- **EXERCISE INSTRUCTIONS**
Could you copy every entry exactly, with nothing changed?

- **RECORD EXTRACTS**
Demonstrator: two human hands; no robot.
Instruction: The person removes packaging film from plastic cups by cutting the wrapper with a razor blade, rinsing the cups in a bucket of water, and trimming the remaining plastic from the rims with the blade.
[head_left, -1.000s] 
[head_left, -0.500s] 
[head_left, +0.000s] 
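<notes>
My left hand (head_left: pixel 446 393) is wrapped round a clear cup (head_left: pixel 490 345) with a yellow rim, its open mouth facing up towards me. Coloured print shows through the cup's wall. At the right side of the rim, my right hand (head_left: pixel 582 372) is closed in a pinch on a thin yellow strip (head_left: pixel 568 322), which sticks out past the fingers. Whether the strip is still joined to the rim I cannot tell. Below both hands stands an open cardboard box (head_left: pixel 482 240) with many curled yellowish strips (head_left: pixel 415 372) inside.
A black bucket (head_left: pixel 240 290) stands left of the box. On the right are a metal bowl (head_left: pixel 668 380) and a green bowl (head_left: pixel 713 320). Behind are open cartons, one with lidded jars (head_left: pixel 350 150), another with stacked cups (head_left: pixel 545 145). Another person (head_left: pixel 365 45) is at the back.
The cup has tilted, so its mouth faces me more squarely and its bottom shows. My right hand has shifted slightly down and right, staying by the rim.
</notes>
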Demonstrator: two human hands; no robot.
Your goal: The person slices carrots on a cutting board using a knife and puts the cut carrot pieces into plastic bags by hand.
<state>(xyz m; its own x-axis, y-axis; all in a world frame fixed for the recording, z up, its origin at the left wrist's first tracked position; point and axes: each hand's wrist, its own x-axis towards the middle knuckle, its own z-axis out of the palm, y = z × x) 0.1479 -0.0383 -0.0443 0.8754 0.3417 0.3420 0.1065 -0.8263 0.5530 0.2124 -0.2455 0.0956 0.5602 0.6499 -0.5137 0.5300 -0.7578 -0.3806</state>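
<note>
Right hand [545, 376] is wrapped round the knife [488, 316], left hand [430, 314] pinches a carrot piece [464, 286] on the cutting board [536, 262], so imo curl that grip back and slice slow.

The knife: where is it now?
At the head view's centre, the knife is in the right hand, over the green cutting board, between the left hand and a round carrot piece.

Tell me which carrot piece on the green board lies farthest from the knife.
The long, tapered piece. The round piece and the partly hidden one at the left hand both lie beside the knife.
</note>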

- **RESULT OF THE EXERCISE**
Demonstrator: two human hands; no robot.
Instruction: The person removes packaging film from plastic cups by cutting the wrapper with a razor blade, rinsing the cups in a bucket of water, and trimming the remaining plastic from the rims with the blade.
[head_left, -1.000s] 
[head_left, -0.500s] 
[head_left, +0.000s] 
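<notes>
My left hand (head_left: pixel 446 393) is wrapped round a clear cup (head_left: pixel 490 345) with a yellow rim, its open mouth facing up towards me. Coloured print shows through the cup's wall. At the right side of the rim, my right hand (head_left: pixel 582 372) is closed in a pinch on a thin yellow strip (head_left: pixel 568 322), which sticks out past the fingers. Whether the strip is still joined to the rim I cannot tell. Below both hands stands an open cardboard box (head_left: pixel 482 240) with many curled yellowish strips (head_left: pixel 415 372) inside.
A black bucket (head_left: pixel 240 290) stands left of the box. On the right are a metal bowl (head_left: pixel 668 380) and a green bowl (head_left: pixel 713 320). Behind are open cartons, one with lidded jars (head_left: pixel 350 150), another with stacked cups (head_left: pixel 545 145). Another person (head_left: pixel 365 45) is at the back.
The cup has tilted, so its mouth faces me more squarely and its bottom shows. My right hand has shifted slightly down and right, staying by the rim.
</notes>
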Demonstrator: two human hands; no robot.
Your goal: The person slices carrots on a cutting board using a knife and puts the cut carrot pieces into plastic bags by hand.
<state>(xyz m; its own x-axis, y-axis; all in a world frame fixed for the recording, z up, its origin at the left wrist's first tracked position; point and axes: each hand's wrist, its own x-axis towards the middle knuckle, its own z-axis out of the palm, y = z × x) 0.1479 -0.0383 -0.0443 0.8754 0.3417 0.3420 0.1065 -0.8263 0.5530 0.2124 -0.2455 0.0956 0.5602 0.6499 -0.5137 0.5300 -0.7578 -0.3806</state>
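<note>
Right hand [545, 376] is wrapped round the knife [488, 316], left hand [430, 314] pinches a carrot piece [464, 286] on the cutting board [536, 262], so imo curl that grip back and slice slow.

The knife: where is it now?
At the head view's centre, the knife is in the right hand, over the green cutting board, between the left hand and a round carrot piece.

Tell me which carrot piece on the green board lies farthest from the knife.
The long, tapered piece. The round piece and the partly hidden one at the left hand both lie beside the knife.
</note>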

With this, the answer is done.